Komplett unsinnig und unverständlich im Deutschen klingt: „Frau soll sie genannt werden, denn vom Mann ist sie genommen“ (V23). Denn die hebräischen Worte für Mann und Frau sollen auch hier Wesensverwandtschaft sprachlich zum Ausdruck bringen. Denn im Hebräischen heißt Mann „Isch“ und Frau „Ischah“. Bis in die Sprache hinein soll also deutlich werden, wie sehr Isch und Ischah zusammengehören. Alle Überlegung, wer hier mehr oder weniger wert ist, wer zuerst geschaffen wurde oder nicht, hat mit dem Text nichts zu tun und untergräbt schon, wie Gott es von Anfang an gedacht hat.
Diese tiefe, gemeinsame Bezogenheit von Anfang an bezieht sich eben nicht nur auf die Ehe, sondern auf alle Lebensbereiche in Kirche und Welt, wo Frauen und Männer zusammen und ebenbürtig miteinander arbeiten und leben sollen. So hat es Gott von Anfang an gewollt, und darum soll der Mensch nicht trennen, was Gott für alle Bereiche des Lebens verbunden hat. Es gilt sogar, dass Mann und Frau nur zusammen Ebenbild Gottes sein können, der selber zutiefst ein Beziehungsgeheimnis ist. Darum ist folgerichtig die Liebe das oberste Gebot, weil sie in allen Beziehungsebenen, auch strukturell, zum Tragen kommen und Veränderung bewirken soll.

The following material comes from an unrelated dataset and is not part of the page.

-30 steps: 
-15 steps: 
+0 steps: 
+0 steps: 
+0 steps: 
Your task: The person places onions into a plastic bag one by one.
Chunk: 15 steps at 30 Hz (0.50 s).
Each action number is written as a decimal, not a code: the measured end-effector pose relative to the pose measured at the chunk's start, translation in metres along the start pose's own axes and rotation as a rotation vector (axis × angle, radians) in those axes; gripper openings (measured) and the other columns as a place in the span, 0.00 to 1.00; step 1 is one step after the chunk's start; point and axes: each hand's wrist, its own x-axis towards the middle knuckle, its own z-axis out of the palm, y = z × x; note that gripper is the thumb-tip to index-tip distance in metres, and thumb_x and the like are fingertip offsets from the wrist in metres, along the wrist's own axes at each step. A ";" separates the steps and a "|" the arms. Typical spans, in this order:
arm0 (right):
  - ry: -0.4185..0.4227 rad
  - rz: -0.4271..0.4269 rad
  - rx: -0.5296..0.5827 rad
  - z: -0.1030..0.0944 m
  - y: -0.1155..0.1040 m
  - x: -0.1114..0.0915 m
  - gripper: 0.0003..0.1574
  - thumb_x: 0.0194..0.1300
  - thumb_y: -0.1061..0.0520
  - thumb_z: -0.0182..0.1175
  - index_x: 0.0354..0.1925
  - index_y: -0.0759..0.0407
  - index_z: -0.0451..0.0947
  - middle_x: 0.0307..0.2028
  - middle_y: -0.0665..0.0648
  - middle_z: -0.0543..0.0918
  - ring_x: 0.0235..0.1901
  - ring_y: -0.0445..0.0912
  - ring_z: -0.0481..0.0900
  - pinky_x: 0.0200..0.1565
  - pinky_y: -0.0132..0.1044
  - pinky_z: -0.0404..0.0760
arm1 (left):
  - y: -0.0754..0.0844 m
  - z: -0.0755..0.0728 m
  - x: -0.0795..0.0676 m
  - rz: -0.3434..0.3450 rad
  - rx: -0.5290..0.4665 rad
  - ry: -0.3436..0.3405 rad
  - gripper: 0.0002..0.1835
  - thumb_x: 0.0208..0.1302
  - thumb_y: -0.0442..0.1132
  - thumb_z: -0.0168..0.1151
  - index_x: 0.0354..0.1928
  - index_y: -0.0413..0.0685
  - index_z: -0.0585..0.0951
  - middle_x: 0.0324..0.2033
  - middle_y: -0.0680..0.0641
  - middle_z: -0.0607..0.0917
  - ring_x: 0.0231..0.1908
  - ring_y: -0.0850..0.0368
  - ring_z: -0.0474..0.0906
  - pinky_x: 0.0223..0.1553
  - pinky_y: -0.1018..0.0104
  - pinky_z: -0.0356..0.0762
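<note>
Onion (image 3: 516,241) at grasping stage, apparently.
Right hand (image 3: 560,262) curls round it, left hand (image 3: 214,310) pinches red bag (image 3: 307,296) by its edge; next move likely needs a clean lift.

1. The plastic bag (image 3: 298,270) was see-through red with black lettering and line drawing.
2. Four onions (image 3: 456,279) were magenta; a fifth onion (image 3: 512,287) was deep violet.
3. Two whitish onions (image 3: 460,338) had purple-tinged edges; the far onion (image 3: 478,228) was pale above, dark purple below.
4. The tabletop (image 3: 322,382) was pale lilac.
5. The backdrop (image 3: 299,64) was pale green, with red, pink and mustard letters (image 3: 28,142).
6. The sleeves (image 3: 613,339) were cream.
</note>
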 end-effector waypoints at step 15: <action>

So simpel ist der Schöpfungsbericht also nicht, wie ihn manche lesen wollen. Da steckt wirklich viel Tiefe drin, die noch heute das Potential zu revolutionären Veränderungen hat.
Und was sollen die Kinder heute noch im Evangelium zu diesem Thema sagen? Sie zeigen, wie sehr wir von liebevollen Beziehungen leben und dass wir alle beziehungsbedürftige Wesen sind und bleiben. Wer das nicht wahrhaben will, wird seinem Wesen, anderen Menschen und auch Gott nicht gerecht. Einmal mehr sind Kinder hier Sakramente für ein gotterfülltes Leben. Ohne ihre wesenhafte Grundbotschaft werden wir weder zu uns selbst, noch zueinander, noch zu Gott finden können. Darum „nahm Jesus die Kinder in seine Arme; legte er ihnen die Hände auf und segnete sie.“ (Mk 10, 16) Wie hieß es noch einmal bei Teresa von Ávila? „Gott allein genügt!“ Wenn Gott die Liebe ist, dann heißt das: „Die Liebe allein genügt!“ Und das stimmt dann am Ende doch. Amen.